To that effect, Export Development Canada’s (EDC) Clean technology and China teams have been working with Sustainable Development Technology Canada (SDTC) and the Department of Foreign Affairs, Trade and Development (DFATD) to help get more Canadian expertise into the Chinese market, the culmination of which was last October’s mission to Hong Kong and Beijing. The Hong Kong portion of the event was anchored around the IFC Climate Business Forum, an annual event that gathers business people from across the world to discuss climate-related business topics. We brought along several Canadian cleantech companies, to participate in panels and meet with some big Chinese players in the field.

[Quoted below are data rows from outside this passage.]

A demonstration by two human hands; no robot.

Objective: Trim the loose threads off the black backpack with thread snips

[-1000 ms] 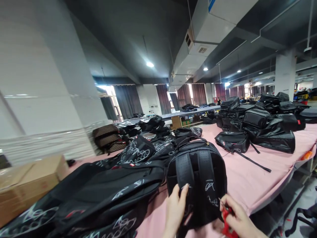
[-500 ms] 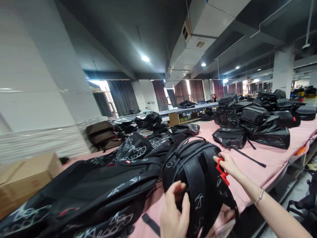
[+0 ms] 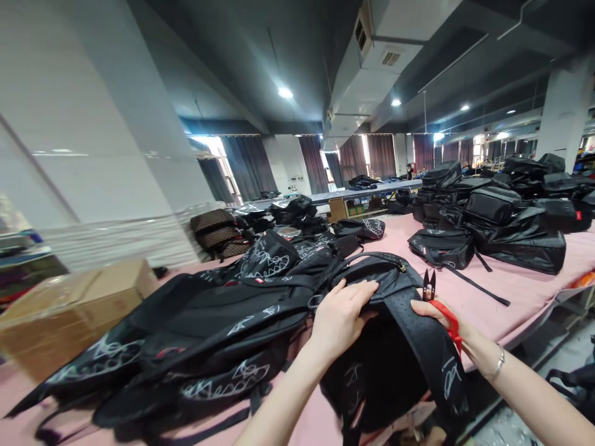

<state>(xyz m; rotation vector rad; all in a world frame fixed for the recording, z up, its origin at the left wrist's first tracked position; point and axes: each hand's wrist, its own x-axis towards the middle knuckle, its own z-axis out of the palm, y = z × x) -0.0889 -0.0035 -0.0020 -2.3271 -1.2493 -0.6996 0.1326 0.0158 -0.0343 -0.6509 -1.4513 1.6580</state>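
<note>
A black backpack (image 3: 395,365) with perforated shoulder straps and white scribble print stands at the near edge of the pink table (image 3: 511,303). My left hand (image 3: 341,316) grips its top edge near the carry handle. My right hand (image 3: 441,319) rests on the right shoulder strap and holds red-handled thread snips (image 3: 437,300), blades pointing up. A flat heap of similar black printed backpacks (image 3: 195,334) lies just left of it.
Stacks of black bags (image 3: 493,223) cover the far right of the table. A cardboard box (image 3: 74,310) sits at the left, brown patterned bags (image 3: 216,232) behind. The table's edge and a floor aisle (image 3: 558,347) run at the right. People are working far back.
My left hand rose from the backpack's lower back panel to its top edge. My right hand, with the snips, stayed up near the strap. The backpack tipped toward me.
</note>
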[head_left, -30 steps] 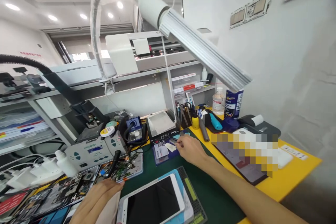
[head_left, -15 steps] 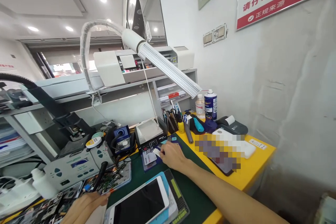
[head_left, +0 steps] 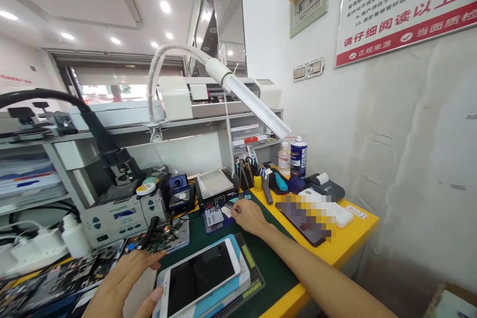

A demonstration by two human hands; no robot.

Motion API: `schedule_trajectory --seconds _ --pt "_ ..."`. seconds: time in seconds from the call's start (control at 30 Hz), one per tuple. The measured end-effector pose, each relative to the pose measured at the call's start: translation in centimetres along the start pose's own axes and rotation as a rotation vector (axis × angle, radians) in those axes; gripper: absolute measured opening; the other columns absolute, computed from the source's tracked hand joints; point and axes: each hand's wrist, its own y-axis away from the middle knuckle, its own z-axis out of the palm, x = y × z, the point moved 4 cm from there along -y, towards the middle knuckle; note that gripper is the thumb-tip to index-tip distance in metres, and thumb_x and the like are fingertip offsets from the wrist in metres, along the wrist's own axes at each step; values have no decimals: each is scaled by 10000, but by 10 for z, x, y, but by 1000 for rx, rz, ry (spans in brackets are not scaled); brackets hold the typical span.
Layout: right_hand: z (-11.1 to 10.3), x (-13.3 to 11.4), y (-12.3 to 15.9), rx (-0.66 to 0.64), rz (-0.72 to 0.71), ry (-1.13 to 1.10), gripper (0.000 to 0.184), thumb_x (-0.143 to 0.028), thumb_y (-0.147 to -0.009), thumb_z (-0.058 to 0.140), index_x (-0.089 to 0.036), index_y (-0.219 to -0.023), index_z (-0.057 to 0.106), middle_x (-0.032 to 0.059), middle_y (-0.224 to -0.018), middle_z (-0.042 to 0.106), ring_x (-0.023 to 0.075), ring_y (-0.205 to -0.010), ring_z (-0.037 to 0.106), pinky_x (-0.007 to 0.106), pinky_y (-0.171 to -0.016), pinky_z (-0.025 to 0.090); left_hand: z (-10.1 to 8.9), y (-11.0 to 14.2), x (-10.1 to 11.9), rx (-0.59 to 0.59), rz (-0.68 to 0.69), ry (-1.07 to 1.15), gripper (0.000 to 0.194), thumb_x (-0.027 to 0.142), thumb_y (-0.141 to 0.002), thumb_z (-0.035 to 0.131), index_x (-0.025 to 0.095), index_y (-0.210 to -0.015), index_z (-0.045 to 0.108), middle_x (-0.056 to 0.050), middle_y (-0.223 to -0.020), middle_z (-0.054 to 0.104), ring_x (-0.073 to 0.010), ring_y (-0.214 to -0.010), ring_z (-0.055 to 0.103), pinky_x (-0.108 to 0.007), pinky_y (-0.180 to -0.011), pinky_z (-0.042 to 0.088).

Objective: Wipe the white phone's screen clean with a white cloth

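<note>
A white-framed phone (head_left: 203, 276) with a dark screen lies on a white-and-blue box (head_left: 235, 285) at the front of the green mat (head_left: 278, 268). My left hand (head_left: 124, 278) is at the phone's left edge, thumb and fingers apart, holding nothing. Farther back, my right hand (head_left: 249, 216) is closed with its fingertips pinched together beside a small card (head_left: 213, 216) and a white scrap (head_left: 226, 211). Whatever lies between those fingertips is too small and hidden to name.
A tray of circuit boards (head_left: 175, 238) and a grey rework station (head_left: 122, 218) stand to the left. A lamp (head_left: 257, 104) hangs over the bench. On the yellow edge lie a dark phone (head_left: 303, 221) and a white phone or case (head_left: 345, 217). A spray can (head_left: 298, 158) stands behind.
The camera has tilted up and turned left. My left hand has lifted and spread its thumb toward the phone's edge. My right hand stays near the card with its fingers pinched.
</note>
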Motion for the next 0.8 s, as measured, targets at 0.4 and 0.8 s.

This years’ event had a very Asia-Pacific focus and with EDC and CIBC as major sponsors, Canada’s presence was certainly felt. A highlight of the forum, at least for myself, was a keynote address by Dr. Tom Rand, Managing Partner from ARCTERN Ventures, (formerly the MaRS Cleantech Fund) a privately-backed venture capital fund that provides early-stage capital to companies developing breakthrough ideas in the cleantech sector. Trust me, when Rand speaks, people listen. His talk centered on why it’s difficult for people to accept climate change and what investors and civil society in general should be thinking about, a theme he covered in his book ‘Waking the Frog.’
Overall more than 100 meetings were held between Canadian and Chinese companies. The Canadian participants come away with a better understanding of the market needs and business practices. More importantly, they were able to make contact with some significant Chinese players, many of whom were previously unaware that Canada had such depth of expertise in this space.
EDC’s goal is to get more Canadian companies active in the Chinese cleantech market. So hopefully, we helped do just that.